START GIVEN MATERIAL
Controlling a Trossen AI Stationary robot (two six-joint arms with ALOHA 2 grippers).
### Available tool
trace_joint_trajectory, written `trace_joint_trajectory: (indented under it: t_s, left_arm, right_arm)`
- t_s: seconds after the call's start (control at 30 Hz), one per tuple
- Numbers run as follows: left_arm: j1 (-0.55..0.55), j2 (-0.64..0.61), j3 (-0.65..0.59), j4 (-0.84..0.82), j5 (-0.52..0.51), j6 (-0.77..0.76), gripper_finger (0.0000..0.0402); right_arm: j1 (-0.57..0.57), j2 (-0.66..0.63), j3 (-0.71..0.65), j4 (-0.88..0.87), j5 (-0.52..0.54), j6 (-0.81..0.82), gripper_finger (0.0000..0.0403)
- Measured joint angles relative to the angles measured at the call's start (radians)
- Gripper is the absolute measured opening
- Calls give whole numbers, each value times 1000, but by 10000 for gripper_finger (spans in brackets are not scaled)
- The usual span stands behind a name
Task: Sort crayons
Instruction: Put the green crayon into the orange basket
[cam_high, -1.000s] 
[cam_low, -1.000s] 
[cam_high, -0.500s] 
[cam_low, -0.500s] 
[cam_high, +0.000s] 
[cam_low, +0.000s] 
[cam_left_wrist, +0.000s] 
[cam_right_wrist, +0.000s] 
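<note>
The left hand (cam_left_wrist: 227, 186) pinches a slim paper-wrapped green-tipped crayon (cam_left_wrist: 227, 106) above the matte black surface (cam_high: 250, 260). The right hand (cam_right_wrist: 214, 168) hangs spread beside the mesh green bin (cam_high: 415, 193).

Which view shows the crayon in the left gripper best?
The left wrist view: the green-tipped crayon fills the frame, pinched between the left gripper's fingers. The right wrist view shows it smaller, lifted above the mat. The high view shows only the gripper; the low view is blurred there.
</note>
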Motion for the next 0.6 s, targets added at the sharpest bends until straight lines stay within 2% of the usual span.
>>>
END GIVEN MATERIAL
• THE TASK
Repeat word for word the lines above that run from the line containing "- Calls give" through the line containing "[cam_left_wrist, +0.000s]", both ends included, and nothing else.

• EXERCISE RESPONSE
- Calls give whole numbers, each value times 1000, but by 10000 for gripper_finger (spans in brackets are not scaled)
- The usual span stands behind a name
Task: Sort crayons
Instruction: Put the green crayon into the orange basket
[cam_high, -1.000s] 
[cam_low, -1.000s] 
[cam_high, -0.500s] 
[cam_low, -0.500s] 
[cam_high, +0.000s] 
[cam_low, +0.000s] 
[cam_left_wrist, +0.000s] 

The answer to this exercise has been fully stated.